■ To do: Say how many lines in the material below contain the word "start", giving the number alone.

═════ Data block ═════

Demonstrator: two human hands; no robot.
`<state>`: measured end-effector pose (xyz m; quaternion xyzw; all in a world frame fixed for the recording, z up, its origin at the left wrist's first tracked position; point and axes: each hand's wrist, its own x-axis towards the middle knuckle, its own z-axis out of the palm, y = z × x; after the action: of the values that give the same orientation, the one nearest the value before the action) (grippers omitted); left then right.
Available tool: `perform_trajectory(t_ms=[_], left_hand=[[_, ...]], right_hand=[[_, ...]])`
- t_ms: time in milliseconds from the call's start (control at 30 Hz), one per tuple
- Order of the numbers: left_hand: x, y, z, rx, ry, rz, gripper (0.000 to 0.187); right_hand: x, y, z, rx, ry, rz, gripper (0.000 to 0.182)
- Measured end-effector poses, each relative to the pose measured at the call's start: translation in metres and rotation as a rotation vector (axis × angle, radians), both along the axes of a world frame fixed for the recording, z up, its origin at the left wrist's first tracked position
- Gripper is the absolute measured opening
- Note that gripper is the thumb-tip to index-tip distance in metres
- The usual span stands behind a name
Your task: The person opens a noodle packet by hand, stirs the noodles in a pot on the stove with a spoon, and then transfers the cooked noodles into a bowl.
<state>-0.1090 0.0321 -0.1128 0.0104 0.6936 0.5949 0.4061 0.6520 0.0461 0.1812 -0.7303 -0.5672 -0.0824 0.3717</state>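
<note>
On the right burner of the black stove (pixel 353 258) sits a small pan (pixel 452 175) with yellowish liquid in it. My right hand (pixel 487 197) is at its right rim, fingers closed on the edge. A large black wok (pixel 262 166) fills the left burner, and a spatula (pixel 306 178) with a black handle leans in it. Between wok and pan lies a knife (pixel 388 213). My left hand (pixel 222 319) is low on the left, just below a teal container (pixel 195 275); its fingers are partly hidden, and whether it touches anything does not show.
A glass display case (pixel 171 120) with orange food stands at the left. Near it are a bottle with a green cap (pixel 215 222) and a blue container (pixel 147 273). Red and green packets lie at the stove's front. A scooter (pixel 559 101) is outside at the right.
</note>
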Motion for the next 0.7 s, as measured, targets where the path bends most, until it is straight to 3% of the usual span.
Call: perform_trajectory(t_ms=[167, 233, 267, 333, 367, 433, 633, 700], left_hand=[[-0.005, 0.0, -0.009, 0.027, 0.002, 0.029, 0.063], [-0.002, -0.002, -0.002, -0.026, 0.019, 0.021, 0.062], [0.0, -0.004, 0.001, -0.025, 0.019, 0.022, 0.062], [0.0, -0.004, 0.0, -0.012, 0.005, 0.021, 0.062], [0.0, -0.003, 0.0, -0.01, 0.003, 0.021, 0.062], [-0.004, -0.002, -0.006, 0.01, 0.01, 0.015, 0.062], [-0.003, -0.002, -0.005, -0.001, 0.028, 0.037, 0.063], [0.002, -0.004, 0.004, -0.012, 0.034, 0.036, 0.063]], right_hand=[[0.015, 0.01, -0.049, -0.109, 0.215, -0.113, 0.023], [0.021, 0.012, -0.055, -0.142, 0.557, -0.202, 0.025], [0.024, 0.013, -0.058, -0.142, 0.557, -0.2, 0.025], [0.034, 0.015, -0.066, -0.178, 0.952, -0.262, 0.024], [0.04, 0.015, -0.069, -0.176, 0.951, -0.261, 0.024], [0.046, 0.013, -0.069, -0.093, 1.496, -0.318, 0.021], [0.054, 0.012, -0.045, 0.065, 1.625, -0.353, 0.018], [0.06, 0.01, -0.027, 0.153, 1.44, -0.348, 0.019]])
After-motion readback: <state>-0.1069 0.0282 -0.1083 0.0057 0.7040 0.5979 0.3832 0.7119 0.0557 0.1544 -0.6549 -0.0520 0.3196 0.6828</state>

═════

■ Answer to this task: 2